Freeland was in Port Colborne Thursday afternoon to tour a factory and meet local business leaders and Liberal supporters.
After her tour of JTL Integrated Machine Ltd. — an industrial metal fabrication supplier — Freeland continued her pushback on American trade practices even has she proclaimed the new Canada-U.S-Mexico trade deal “not just any deal, but a good deal for Canada.”
Canada and the U.S. reached a provisional deal on trade after several rounds of negotiations this year. The talks were triggered by U.S. President Donald Trump, who proclaimed the previous agreement, NAFTA, one of the worst trade deals in history.
Overshadowing those talks were tariffs on Canadian steel and aluminium exports — and retaliatory Canadian tariffs on American imports — imposed by Trump.
On Thursday Freeland repeated the Canadian government’s position that Trump’s rationale for the tariffs is “absurd,” because the clause used by the White House to impose the tariffs requires a threat to American national security.

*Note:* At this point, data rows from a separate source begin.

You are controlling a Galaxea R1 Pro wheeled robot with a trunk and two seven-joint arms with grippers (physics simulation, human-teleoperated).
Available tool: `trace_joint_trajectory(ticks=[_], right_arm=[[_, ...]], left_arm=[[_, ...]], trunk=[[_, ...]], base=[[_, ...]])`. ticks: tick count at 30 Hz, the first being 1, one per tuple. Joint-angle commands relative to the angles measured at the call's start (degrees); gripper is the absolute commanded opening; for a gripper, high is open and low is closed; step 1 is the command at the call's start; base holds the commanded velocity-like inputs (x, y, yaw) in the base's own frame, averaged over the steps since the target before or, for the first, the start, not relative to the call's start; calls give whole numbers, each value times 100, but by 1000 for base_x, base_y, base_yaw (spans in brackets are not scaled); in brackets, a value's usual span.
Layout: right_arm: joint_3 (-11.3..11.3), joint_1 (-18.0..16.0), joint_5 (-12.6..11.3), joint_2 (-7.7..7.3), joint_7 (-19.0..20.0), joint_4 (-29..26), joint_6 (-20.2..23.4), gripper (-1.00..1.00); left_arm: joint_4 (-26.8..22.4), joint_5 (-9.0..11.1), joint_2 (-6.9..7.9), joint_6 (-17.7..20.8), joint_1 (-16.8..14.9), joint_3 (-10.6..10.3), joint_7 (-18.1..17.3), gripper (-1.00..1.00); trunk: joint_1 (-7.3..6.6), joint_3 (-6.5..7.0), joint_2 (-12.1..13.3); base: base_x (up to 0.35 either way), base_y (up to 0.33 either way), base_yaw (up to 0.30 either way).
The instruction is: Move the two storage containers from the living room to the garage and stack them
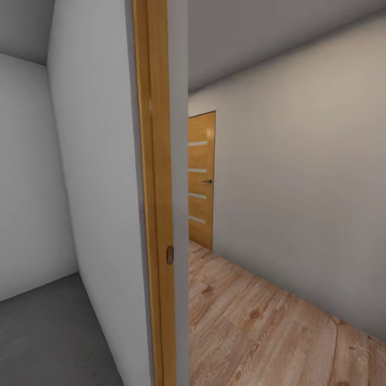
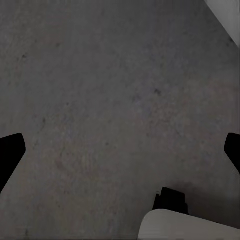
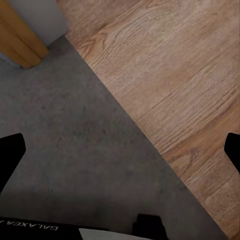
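Robot sits at a doorway, straddling the threshold. Left gripper (image 2: pixel 120 150): fingers spread wide, nothing between them, dark-grey concrete floor (image 2: pixel 100 90) directly below, a white wall base off past its fingertips. Right gripper (image 3: pixel 120 150): also wide open and empty; under it the concrete meets light wood-plank flooring (image 3: pixel 170 75), with the wooden door frame (image 3: pixel 20 40) foot just ahead. Head view: frame edge (image 1: pixel 158 214) dead centre, corridor with a wooden door (image 1: pixel 201 182) beyond. No storage container within reach of either gripper, so I can't describe one. Both arms look parked low for driving, my guess.
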Motion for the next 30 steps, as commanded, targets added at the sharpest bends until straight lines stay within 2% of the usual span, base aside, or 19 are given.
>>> trace_joint_trajectory(ticks=[1, 6, 17, 30], right_arm=[[-4, -11, 41, 1, -2, 25, -38, 100], [-4, 13, 41, 16, 4, 26, -35, 100], [5, -276, 47, 22, -12, -8, -5, 100], [5, -266, 11, 30, -11, -1, -3, 100]], left_arm=[[25, 58, -1, -51, -7, -14, -2, 100], [25, 58, -7, -51, -2, -14, 7, 100], [-2, 50, 0, -66, 74, -14, 3, 100], [-2, 50, 6, -66, 78, -18, 3, 100]], trunk=[[3, -7, -5], [3, -7, -5], [3, -7, -5], [3, -7, -5]], base=[[190, 0, 0], [73, 0, 0], [0, 0, 0], [0, 0, 0]])
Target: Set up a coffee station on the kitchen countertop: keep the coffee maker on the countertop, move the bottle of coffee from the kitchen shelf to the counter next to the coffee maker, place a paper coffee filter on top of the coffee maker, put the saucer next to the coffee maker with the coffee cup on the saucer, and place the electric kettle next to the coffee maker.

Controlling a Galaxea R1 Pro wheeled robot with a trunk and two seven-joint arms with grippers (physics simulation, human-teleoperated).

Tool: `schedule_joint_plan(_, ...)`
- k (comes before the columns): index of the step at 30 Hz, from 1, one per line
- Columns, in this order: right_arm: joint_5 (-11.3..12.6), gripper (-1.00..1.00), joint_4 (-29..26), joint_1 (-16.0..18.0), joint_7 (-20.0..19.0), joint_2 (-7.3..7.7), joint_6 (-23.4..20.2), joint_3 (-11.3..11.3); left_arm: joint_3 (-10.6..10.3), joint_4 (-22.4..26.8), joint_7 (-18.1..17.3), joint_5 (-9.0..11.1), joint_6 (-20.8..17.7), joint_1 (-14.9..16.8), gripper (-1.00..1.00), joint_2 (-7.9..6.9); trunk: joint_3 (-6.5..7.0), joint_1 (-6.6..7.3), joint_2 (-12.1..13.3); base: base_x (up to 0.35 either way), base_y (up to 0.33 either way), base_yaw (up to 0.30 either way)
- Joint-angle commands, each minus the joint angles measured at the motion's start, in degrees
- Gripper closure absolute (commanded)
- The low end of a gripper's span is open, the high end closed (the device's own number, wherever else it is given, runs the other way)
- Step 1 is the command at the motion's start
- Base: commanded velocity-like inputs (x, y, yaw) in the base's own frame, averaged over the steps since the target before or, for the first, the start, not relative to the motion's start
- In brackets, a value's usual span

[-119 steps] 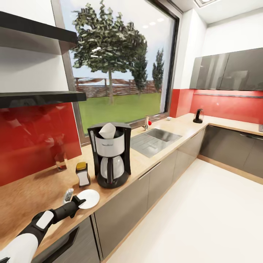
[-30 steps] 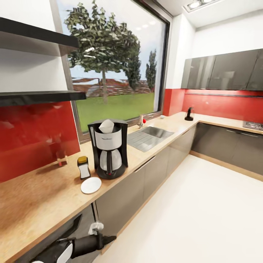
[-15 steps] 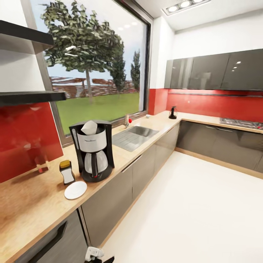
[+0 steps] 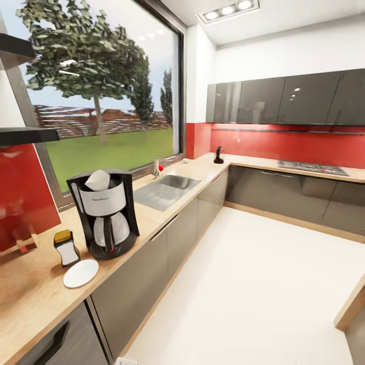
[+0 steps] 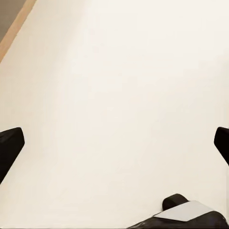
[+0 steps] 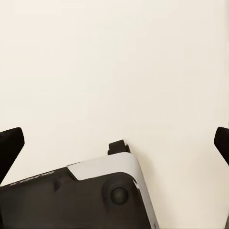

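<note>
The black coffee maker point(image 4: 104, 215) stands on the kitchen countertop point(image 4: 30, 299), with the white paper coffee filter point(image 4: 98, 180) sitting in its top. Just left of it is the bottle of coffee point(image 4: 66, 248) with its yellow cap, and the white saucer point(image 4: 81, 273) lies bare in front of that. A small dark electric kettle point(image 4: 218, 154) stands at the far counter corner. A tiny white thing point(image 4: 186, 161) by the window is too small to identify. The black kitchen shelf point(image 4: 25, 135) is at the left. My left gripper point(image 5: 114, 148) and right gripper point(image 6: 114, 148) hang open over cream floor.
A steel sink point(image 4: 165, 190) with a tap point(image 4: 156, 170) lies right of the coffee maker. A hob point(image 4: 312, 167) sits on the far counter under grey wall cabinets point(image 4: 284, 99). Wide cream floor point(image 4: 263, 284) spreads ahead. A wooden edge point(image 4: 352, 304) juts in at the lower right.
The head view has swung right, so the counter things sit further left. My left arm, at the saucer four seconds ago, has let go, dropped and left the head view.
</note>
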State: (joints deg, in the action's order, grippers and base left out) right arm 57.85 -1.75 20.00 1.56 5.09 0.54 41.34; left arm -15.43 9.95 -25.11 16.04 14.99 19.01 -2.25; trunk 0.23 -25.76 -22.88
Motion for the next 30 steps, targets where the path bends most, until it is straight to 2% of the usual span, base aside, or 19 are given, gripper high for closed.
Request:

“The argument being used is that somehow Canadian aluminium and steel somehow poses a national security threat to the United States. We think that is patently absurd,” Freeland said.
“Look around here, see all the work all these guys are doing for U.S. companies. We are not a strategic threat to the United States, we are a strategic partner.”
Freeland said Canada continues to challenge the tariffs and noted the U.S. International Trade Commission began hearings Thursday to look at the economic impact of the tariffs on trade. She said American business leaders are saying the tariffs are a net negative for American companies.
The same is true in Canada where businesses, such as ASW Steel in Welland, have been
forced to reduce in the number of shifts for workers.
Niagara Centre Liberal MP Vance Badawey, who joined Freeland on her tour, said the government is providing relief to ASW and other steel companies in the form of duty delays and other measures. Ultimately, he said, the Canadian government expects its challenges to be successful.
On Thursday the CBC reported that Canada was willing to accept the trade deal while the tariffs remain in place as a way of preventing the Americans from taking punitive action against the Canadian automotive industry.
The tentative deal protects Canadian automakers from new American tariffs.
However, Freeland said the steel tariffs and the trade deal are not connected, and Canada will continue its challenges. She said the best outcome for both countries would be the end of both Canadian and American tariffs.
Although Trump, Prime Minister Justin Trudeau and Mexican president-elect Andrés Manuel López Obrador have agreed to sign the deal before Dec. 1, it still must be ratified by the governments of all three countries. Some senior Democrats in the U.S. have indicated that support for the deal won’t be a mere formality.
Freeland would not comment on the possible impact on ratification of Democrats taking control of the House of Representatives in the recent American mid-term elections, or if the Canadian government would push the newly elected House for concessions.
Freeland said the ratification process south of the 49th is a purely American matter. She said her American counterparts would not appreciate her opining on internal American politics any more than Ottawa would if Washington began to tell the Canadian government how to vote.